** Exercise aim **
Print exactly the lines below between the line holding "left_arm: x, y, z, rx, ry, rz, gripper" and the line holding "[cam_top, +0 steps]", inclusive, and nothing more.

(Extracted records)
--- START ---

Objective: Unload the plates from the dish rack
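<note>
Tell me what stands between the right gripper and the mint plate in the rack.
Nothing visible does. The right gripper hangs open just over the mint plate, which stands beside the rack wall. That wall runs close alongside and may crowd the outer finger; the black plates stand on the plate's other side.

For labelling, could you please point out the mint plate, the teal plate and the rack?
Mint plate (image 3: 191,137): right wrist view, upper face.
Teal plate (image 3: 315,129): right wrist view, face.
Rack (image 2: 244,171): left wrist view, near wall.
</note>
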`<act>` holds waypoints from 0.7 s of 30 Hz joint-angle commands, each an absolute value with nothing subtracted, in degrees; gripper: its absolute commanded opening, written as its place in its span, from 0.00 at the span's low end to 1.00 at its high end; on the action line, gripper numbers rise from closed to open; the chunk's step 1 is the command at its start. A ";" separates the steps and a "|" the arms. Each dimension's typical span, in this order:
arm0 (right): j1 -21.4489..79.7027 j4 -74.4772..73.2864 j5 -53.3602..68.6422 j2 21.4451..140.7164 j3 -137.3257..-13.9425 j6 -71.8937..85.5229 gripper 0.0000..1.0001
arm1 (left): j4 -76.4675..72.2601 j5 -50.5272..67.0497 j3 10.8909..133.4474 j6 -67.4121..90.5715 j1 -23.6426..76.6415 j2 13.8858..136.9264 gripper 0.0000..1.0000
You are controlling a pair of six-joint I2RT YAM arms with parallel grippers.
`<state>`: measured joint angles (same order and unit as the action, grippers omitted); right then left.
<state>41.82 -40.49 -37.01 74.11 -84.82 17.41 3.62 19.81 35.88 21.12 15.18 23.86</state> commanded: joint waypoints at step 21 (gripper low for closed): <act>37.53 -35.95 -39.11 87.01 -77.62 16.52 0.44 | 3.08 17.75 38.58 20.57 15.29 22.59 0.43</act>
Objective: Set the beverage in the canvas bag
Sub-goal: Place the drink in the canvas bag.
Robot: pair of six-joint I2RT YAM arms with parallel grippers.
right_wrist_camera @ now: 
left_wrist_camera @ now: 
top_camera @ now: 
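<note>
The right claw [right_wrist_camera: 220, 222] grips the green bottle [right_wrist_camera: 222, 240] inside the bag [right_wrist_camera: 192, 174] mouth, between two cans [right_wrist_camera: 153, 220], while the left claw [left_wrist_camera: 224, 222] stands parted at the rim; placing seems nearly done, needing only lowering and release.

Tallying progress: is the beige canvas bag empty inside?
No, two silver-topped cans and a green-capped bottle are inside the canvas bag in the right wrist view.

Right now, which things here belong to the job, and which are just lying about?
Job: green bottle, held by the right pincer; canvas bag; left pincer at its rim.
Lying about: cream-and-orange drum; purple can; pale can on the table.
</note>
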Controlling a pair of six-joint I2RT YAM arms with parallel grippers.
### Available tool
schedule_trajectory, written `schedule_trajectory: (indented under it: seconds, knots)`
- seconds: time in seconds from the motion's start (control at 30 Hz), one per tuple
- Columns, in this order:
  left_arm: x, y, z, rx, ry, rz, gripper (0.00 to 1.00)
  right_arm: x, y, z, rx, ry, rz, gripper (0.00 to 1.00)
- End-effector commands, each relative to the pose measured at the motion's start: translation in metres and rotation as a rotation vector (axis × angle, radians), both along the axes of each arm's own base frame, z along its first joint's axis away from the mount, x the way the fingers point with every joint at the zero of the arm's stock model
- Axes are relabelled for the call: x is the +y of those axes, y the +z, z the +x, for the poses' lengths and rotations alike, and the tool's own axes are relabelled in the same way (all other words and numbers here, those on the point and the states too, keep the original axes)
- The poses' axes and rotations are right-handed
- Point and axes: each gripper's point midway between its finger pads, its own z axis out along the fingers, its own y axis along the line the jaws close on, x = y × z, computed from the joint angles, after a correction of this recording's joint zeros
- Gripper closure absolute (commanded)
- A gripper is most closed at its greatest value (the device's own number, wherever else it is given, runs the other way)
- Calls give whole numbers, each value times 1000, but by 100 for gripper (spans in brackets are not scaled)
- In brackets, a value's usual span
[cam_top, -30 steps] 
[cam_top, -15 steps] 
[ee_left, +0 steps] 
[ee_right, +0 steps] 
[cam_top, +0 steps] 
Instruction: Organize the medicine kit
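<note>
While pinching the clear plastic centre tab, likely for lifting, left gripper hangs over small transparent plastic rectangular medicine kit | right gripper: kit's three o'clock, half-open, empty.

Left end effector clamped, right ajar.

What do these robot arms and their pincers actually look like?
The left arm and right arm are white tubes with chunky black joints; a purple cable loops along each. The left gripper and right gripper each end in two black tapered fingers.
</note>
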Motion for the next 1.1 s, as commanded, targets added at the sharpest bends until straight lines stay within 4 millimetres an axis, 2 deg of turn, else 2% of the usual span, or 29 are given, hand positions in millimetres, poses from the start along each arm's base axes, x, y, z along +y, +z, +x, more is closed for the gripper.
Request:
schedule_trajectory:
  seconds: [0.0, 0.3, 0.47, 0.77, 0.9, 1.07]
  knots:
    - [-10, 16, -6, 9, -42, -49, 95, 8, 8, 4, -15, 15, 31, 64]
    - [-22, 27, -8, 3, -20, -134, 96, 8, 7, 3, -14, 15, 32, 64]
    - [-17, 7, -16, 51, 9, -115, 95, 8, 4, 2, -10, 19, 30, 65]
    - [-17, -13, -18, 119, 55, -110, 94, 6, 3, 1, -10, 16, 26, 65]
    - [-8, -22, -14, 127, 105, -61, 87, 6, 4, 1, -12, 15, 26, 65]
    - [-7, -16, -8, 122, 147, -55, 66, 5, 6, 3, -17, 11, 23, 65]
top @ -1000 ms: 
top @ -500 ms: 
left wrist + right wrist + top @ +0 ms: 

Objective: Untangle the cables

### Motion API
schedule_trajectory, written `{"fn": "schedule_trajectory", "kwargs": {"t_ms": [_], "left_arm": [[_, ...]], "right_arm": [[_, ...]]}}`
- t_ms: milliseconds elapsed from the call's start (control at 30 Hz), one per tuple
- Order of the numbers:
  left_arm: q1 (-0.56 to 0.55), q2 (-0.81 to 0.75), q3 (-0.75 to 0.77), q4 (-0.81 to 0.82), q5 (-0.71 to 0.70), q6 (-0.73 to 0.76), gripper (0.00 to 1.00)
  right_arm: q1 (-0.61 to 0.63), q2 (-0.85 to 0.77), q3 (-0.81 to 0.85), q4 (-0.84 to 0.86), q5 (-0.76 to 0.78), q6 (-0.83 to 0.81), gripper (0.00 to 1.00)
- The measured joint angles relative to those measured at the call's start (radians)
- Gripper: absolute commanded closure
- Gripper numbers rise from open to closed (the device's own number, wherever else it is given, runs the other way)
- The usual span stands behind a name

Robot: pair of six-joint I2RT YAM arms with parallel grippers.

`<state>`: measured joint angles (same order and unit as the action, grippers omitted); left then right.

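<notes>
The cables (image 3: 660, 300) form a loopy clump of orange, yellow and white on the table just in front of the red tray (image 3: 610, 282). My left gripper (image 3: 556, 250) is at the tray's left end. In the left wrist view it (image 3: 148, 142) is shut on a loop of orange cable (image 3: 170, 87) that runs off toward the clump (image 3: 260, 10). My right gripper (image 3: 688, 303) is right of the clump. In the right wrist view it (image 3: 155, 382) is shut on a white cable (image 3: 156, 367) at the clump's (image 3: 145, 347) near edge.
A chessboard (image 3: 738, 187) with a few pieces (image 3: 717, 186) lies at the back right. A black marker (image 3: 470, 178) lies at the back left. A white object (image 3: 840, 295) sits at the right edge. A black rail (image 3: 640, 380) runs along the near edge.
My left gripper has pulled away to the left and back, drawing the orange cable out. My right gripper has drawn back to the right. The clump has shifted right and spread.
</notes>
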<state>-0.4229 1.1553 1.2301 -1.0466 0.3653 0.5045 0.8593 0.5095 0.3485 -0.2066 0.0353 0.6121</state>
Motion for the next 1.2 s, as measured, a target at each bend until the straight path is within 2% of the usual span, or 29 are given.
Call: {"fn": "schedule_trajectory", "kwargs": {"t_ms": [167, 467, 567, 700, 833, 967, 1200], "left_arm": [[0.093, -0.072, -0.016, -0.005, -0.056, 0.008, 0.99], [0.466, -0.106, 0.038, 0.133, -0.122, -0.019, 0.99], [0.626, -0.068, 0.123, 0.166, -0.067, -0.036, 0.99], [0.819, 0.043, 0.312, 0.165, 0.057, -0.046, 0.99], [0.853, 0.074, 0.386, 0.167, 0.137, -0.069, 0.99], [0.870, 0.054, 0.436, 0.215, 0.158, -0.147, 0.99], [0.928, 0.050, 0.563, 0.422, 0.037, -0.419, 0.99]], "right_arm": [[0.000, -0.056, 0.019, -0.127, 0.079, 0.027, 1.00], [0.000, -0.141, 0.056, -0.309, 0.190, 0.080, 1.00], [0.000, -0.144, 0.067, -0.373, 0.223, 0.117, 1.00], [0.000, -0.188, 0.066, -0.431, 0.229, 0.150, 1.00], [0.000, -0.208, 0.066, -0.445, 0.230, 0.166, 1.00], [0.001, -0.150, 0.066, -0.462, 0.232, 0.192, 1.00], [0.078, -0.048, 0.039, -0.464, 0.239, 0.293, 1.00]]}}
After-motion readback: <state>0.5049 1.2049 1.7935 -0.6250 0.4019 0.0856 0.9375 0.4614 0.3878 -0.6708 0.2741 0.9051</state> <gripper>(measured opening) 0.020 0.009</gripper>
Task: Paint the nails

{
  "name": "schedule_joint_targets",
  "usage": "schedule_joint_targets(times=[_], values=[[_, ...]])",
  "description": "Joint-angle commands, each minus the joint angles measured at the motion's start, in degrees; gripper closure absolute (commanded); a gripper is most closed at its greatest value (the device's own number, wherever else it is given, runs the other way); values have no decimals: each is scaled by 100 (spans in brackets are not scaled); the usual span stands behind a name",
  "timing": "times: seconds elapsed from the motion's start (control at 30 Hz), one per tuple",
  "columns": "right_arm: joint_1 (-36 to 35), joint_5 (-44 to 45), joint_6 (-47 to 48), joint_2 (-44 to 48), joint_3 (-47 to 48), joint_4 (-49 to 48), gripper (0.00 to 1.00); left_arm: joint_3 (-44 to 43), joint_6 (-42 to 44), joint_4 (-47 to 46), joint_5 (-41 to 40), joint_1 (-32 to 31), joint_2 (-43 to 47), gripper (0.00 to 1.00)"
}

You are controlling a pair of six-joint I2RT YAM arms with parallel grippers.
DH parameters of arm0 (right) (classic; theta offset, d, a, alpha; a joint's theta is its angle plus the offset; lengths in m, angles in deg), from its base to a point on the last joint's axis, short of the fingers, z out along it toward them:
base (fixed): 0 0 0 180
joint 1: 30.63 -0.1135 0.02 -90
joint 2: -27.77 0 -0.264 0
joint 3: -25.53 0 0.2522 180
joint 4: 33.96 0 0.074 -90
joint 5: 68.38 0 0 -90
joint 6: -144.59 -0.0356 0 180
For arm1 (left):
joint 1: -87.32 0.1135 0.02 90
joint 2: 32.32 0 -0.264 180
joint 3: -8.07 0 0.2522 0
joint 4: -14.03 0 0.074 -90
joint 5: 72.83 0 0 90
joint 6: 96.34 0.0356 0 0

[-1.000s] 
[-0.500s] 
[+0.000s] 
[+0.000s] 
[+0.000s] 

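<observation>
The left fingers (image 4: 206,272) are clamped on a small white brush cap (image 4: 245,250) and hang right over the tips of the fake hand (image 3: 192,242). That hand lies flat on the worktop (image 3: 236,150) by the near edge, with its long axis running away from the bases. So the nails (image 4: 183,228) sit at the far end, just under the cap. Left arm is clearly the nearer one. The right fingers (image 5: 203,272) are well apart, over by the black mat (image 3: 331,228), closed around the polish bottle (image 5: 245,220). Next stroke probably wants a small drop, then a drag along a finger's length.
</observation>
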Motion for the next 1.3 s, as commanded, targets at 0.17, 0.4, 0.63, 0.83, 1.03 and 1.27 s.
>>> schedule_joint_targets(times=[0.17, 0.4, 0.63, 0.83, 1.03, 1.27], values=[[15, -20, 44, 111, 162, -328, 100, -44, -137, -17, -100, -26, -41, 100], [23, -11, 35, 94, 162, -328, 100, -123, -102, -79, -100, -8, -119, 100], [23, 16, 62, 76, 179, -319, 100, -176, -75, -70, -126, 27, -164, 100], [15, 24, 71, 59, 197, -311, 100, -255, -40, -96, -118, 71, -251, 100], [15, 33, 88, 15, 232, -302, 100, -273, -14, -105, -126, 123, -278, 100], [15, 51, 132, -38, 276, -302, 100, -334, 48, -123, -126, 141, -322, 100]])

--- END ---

** Result **
  left_arm: x, y, z, rx, ry, rz, gripper (0.00 to 1.00)
  right_arm: x, y, z, rx, ry, rz, gripper (0.00 to 1.00)
- End-effector commands, each relative to the pose measured at the motion's start: translation in metres and rotation as a rotation vector (axis × angle, radians), both along the axes of each arm's own base frame, z along its first joint's axis away from the mount, x the way the fingers point with every joint at the zero of the arm's stock model
- Axes are relabelled for the call: x is the +y of those axes, y the +z, z the +x, for the poses' lengths and rotations alike, and the tool's own axes are relabelled in the same way (all other words and numbers here, those on the point and the states too, keep the original axes)
- The poses' axes and rotations are right-handed
- Point and axes: each gripper's point midway between its finger pads, its own z axis out along the fingers, its own y axis along the line the jaws close on, x = y × z, computed from the joint angles, after a correction of this recording's joint zeros
- Gripper closure absolute (commanded)
- A gripper is most closed at its greatest value (the device's own number, wherever else it is given, runs the other way)
- Calls give whole numbers, each value times 1000, but by 100 for gripper (spans in brackets are not scaled)
- In brackets, a value's usual span
[cam_top, -30 steps] 
[cam_top, -15 steps] 
[ee_left, +0 steps] 
[ee_right, +0 steps] 
[cam_top, +0 steps] 

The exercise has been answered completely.